On the 'Fine-Tuning' Argument. These are Collins' thoughts on the Multiverse explanation of Fine-Tuning (his words are italics, my comments are not):
At first glance, the proposition of many other universes sounds impressively scientific. However, one must keep in mind that the likelihood of ever being able to observe evidence of another universe is extremely remote, since it is unlikely that information could ever pass from one universe to another.
I don't have the book with me right now, but I do recall reading in "The Cosmic Landscape" by Leonard Susskind that we might very well be able to discover some type of indirect evidence of other universes. Neverthless, there are hypotheses (such as Lee Smolin's black hole multiverse hypothesis) which explain a good bit of data besides fine-tuning and also make testable, falsifiable predictions. There'll be something on this in my upcoming book "Atheism and Naturalism".

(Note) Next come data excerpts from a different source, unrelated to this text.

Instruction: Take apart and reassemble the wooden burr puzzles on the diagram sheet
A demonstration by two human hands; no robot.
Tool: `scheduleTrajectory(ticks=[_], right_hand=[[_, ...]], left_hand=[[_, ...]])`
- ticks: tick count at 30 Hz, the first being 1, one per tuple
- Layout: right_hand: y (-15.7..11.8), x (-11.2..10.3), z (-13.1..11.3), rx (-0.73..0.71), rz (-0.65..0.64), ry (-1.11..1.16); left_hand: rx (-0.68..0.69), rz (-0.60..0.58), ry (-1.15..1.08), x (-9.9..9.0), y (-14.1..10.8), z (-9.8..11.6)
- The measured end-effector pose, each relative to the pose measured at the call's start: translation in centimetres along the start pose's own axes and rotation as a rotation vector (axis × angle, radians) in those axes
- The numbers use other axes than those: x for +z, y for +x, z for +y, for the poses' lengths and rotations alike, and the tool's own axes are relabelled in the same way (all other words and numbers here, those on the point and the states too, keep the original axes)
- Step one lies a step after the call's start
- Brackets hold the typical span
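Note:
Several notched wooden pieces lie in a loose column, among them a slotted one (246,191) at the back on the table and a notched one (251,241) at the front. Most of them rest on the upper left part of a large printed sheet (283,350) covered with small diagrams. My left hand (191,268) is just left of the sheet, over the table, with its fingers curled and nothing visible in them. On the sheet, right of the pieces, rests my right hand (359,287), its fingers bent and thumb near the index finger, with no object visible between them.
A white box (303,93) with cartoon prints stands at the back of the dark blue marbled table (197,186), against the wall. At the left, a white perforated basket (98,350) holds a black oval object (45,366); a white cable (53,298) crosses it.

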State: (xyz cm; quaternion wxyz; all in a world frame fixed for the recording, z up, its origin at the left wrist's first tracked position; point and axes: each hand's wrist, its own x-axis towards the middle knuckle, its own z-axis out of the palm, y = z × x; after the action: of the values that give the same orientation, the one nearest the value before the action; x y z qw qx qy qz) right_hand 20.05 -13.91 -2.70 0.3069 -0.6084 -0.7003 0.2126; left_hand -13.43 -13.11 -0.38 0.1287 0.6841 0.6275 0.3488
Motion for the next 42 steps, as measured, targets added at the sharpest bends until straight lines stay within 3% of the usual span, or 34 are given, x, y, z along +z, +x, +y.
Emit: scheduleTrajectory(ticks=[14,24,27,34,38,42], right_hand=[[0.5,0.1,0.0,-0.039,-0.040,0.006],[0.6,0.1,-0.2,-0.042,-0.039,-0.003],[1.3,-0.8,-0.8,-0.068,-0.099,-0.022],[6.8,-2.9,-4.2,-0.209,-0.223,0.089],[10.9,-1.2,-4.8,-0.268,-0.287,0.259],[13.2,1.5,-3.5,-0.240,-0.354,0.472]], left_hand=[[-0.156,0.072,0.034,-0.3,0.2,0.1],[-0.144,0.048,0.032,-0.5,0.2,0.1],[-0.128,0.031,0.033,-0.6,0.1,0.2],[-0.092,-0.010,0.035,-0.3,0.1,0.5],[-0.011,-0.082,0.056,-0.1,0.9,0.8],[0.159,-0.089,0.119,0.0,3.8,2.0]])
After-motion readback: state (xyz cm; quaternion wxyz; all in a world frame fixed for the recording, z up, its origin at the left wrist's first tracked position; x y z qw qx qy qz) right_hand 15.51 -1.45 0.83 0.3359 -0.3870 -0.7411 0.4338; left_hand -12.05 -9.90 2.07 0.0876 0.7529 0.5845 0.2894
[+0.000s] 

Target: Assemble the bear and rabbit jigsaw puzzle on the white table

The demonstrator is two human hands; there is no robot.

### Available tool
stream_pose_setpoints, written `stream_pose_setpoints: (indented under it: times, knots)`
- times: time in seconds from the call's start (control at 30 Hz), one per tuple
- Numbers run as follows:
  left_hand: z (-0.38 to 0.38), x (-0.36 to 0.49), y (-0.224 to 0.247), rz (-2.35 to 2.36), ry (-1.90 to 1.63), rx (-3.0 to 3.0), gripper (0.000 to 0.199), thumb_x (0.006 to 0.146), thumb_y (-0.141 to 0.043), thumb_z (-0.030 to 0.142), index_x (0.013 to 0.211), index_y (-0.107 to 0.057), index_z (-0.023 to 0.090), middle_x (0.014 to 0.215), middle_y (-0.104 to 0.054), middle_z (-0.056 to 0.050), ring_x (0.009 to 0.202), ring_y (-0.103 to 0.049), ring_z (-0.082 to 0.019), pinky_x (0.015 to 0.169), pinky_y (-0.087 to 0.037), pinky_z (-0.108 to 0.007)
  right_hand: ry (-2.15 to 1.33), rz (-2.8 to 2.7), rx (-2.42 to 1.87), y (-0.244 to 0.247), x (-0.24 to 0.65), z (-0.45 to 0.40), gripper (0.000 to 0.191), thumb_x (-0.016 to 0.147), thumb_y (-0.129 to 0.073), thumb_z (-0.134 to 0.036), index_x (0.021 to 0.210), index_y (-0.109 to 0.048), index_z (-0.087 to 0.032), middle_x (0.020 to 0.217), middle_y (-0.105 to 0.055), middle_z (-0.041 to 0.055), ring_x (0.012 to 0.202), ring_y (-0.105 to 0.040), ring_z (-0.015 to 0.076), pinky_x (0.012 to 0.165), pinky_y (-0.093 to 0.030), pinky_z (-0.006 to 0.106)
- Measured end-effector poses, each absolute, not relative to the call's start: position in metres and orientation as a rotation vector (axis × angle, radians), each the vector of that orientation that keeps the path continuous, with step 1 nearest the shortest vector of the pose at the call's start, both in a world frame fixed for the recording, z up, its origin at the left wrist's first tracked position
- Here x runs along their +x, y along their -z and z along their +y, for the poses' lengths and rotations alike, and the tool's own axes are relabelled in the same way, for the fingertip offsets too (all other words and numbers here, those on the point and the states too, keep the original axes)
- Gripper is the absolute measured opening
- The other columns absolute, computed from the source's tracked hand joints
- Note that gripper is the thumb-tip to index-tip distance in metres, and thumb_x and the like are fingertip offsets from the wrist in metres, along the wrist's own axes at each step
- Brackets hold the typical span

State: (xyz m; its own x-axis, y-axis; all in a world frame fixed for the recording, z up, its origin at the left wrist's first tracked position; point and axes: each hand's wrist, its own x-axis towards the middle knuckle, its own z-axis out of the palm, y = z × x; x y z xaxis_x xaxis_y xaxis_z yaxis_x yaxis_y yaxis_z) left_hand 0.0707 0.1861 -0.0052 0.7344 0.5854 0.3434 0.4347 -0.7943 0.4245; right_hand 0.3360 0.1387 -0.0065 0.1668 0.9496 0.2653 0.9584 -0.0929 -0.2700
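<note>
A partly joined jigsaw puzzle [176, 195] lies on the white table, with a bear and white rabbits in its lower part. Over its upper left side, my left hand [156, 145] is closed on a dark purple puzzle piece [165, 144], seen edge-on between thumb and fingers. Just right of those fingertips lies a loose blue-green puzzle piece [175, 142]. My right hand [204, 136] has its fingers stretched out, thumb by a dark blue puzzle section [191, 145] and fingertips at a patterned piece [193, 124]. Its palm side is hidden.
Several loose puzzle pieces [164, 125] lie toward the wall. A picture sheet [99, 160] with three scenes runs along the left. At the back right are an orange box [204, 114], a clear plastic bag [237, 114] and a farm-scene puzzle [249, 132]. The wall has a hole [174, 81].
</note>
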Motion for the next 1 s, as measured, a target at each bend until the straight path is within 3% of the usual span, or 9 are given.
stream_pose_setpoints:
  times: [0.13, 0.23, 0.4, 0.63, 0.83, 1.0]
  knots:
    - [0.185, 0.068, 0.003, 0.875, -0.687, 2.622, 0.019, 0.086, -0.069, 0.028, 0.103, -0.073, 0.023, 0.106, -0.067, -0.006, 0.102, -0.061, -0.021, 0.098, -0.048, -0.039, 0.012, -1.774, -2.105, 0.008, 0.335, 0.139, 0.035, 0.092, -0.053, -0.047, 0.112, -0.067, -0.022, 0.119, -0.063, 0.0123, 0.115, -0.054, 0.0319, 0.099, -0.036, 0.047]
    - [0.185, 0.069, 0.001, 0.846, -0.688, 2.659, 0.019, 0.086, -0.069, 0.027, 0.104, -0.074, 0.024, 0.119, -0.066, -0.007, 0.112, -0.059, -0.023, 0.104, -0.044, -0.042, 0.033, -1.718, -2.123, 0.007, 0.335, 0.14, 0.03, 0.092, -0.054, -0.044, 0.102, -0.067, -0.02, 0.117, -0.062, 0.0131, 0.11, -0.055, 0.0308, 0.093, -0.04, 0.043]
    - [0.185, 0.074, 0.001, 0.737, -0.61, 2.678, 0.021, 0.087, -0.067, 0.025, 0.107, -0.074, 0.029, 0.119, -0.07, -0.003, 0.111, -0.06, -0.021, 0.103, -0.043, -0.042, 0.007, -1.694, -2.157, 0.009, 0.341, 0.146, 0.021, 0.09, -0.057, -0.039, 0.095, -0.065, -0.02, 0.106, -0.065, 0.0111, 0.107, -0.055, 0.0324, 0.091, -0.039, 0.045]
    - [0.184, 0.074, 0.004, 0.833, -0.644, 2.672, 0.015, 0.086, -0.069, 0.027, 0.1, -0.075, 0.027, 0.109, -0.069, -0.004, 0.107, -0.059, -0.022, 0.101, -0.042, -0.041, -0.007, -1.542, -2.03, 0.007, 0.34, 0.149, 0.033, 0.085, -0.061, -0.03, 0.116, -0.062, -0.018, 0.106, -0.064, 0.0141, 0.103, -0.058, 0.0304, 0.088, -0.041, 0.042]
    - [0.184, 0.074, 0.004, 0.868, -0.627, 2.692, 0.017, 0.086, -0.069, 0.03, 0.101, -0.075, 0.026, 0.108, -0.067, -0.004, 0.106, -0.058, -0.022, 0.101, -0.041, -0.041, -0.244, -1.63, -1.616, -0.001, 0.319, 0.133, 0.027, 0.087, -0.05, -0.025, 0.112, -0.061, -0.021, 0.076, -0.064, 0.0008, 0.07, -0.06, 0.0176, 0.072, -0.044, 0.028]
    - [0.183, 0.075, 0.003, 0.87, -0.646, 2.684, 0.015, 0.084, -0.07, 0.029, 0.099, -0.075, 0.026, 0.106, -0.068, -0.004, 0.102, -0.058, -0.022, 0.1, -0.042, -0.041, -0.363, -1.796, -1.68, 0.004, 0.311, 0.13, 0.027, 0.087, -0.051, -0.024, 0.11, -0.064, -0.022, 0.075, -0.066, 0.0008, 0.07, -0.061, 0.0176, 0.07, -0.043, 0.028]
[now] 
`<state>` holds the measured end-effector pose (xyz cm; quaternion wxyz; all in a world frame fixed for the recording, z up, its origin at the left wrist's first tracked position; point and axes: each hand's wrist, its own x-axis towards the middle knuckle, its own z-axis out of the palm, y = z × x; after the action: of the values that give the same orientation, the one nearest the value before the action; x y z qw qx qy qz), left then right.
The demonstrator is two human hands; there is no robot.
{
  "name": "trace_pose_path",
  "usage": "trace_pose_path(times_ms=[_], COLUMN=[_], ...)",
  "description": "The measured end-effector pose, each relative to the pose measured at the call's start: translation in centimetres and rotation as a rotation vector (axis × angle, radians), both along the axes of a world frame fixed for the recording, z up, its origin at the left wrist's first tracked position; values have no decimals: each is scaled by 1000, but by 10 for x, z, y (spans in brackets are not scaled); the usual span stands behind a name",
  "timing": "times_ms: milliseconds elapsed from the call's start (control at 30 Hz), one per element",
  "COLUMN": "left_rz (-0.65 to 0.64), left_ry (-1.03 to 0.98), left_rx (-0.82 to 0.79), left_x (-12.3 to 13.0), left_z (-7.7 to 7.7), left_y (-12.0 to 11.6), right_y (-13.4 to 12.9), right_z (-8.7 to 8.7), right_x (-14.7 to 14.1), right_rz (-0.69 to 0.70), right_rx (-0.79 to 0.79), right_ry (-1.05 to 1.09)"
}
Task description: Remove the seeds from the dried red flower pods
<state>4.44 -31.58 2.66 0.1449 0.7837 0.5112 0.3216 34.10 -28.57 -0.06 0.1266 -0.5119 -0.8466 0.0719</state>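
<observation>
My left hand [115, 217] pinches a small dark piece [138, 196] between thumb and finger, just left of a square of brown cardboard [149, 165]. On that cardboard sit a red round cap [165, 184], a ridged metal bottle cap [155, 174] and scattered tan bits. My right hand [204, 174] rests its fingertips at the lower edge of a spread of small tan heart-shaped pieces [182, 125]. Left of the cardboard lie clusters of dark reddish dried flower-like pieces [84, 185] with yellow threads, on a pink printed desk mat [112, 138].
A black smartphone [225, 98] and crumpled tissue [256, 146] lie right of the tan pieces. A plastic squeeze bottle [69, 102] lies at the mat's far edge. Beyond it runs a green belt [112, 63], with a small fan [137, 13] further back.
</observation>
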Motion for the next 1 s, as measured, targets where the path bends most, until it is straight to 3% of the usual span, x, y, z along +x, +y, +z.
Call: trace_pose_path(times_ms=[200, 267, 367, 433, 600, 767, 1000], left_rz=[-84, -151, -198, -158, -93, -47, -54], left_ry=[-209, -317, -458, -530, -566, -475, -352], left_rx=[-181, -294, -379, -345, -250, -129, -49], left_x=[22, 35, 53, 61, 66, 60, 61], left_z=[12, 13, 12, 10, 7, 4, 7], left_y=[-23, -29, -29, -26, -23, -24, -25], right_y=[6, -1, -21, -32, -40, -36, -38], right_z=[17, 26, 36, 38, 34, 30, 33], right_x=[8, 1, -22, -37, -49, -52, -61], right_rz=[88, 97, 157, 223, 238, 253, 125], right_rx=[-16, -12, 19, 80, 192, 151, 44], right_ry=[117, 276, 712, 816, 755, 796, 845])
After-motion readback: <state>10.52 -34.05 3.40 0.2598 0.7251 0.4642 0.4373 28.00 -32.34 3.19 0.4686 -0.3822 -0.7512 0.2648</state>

Furthermore, there is no guarantee that the process which produces all of these universes would randomly set all the physical parameters in such a way that every possibility is realized. It could be that there are constraints on the characteristics of these many universes and that the production process itself would have to be fine-tuned in some way to guarantee that we get enough variety of universes to account for our remarkable cosmic home.
There are also problems with trying to argue that the universe is fine tuned in the first place. How do we know that other types of life aren't possible? There is an entire chapter dedicated to this in my upcoming book, and also in Victor Stenger's book God: The Failed Hypothesis.